Access to environments is the second tenet here of good DevOps. We want to allow devs access to environments. By that, what I mean is an environment that looks a bit like, or a lot like, your production environments. Gone are the days where having a production environment alone and a developer's laptop where changes were tested was good enough.

What we want to be doing here, and what we're seeing increasing consumption of, is having pre-built or on-demand environments that mimic production, maybe not quite on the same scale, but are good enough so that a dev can use an environment with everything mocked out for the things that he's not already, or she's not already, using, and that are dedicated to their cause.

We don't want to make our devs queue either. Waiting for environments harms flow. Anti-patterns that we see here are things like a single dev environment with multiple developers waiting in line to test their changes out. Triggering these sort of things from CI environments is now something that people should be doing.
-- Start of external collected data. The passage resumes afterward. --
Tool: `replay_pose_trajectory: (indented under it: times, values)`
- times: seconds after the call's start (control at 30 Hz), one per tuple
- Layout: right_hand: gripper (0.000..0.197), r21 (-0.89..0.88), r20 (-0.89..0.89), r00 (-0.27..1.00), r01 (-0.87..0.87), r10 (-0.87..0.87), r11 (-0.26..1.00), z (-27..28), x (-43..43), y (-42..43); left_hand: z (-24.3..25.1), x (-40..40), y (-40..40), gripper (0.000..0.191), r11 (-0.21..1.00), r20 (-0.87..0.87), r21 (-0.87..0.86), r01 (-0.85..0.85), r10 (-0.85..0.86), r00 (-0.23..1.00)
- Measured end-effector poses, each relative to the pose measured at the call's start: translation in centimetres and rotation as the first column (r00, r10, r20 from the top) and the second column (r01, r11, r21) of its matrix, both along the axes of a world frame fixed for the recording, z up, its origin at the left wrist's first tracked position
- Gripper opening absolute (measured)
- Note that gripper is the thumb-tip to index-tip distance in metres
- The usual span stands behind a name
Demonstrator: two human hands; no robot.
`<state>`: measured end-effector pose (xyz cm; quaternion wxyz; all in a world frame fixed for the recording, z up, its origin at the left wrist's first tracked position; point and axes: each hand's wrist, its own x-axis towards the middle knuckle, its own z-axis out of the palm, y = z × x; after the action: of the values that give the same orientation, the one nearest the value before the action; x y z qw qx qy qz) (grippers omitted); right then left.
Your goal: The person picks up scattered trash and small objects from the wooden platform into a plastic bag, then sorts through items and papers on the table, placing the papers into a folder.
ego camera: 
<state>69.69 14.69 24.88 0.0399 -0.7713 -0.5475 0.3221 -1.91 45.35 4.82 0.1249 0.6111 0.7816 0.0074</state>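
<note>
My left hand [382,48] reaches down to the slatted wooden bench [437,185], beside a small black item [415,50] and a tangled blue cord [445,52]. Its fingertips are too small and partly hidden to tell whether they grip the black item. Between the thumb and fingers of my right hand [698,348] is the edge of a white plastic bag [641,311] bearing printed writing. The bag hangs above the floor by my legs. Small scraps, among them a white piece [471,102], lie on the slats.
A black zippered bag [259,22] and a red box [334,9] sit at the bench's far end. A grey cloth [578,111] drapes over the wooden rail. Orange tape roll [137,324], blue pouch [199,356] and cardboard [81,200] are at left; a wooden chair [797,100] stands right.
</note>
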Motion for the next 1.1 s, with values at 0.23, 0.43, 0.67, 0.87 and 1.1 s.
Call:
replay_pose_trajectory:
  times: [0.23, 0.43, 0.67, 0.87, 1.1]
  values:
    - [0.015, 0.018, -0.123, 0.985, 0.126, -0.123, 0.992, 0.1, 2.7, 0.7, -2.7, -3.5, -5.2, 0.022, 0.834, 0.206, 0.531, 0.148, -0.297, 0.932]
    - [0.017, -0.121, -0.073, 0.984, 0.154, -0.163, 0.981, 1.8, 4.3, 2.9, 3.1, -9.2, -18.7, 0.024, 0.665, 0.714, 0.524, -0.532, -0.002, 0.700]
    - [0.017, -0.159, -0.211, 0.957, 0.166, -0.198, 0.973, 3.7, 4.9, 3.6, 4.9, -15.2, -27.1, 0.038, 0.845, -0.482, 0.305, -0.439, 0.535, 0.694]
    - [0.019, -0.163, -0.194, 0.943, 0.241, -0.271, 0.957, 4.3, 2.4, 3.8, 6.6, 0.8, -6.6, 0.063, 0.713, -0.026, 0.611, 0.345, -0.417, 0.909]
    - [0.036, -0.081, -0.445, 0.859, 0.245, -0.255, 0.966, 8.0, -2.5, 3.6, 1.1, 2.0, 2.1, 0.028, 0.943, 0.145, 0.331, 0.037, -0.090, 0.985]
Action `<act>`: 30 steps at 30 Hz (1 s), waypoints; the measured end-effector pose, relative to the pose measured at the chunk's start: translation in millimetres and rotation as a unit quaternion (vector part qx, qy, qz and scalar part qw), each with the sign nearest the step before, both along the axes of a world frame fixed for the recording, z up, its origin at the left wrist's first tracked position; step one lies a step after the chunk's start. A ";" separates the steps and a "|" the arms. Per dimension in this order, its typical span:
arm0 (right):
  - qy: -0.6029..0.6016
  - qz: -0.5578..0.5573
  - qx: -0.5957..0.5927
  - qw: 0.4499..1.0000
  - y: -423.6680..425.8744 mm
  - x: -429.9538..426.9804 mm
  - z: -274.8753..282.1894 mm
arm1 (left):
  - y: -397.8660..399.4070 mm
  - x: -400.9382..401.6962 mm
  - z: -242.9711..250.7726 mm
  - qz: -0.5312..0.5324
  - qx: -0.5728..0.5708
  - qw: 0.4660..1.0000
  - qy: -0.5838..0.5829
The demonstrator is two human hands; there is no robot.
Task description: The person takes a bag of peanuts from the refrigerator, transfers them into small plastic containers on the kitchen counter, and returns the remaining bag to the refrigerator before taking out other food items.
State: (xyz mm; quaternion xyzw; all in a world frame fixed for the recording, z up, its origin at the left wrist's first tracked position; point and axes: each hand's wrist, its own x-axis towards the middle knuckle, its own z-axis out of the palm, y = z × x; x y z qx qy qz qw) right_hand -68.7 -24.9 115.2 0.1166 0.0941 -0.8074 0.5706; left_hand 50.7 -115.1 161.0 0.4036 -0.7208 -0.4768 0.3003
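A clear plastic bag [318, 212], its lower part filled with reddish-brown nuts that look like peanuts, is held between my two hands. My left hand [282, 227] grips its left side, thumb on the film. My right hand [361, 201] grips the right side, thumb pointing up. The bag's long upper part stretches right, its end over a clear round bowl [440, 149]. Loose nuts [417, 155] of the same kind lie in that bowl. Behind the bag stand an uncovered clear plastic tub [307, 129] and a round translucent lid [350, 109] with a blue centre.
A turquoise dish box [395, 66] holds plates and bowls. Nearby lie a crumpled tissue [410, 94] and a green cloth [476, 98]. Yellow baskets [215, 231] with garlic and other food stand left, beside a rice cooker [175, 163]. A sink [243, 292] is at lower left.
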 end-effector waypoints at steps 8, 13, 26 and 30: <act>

Production-like: it's difficult, but it's necessary to make environments production-like. What I mean by that is that often we find that production environments are built with a combination of automation and some other stuff, some hand-coded stuff over here, some things that were clicked on in an Amazon Web Services console over there. Those sort of things make it difficult to replicate production environments because we want to be doing everything as code. If everything is code, then we can replicate those things.

Other issues we find are with scale. Perhaps our production environment has got 100 million entries in the production database. If we want to be testing our systems out, then we possibly don't need all those 100 million entries. Maybe there's personal information in them as well, so you have to look at data masking so that personal information isn't replicated further than it needs to be. Getting those environments of an appropriate size and scale is really important.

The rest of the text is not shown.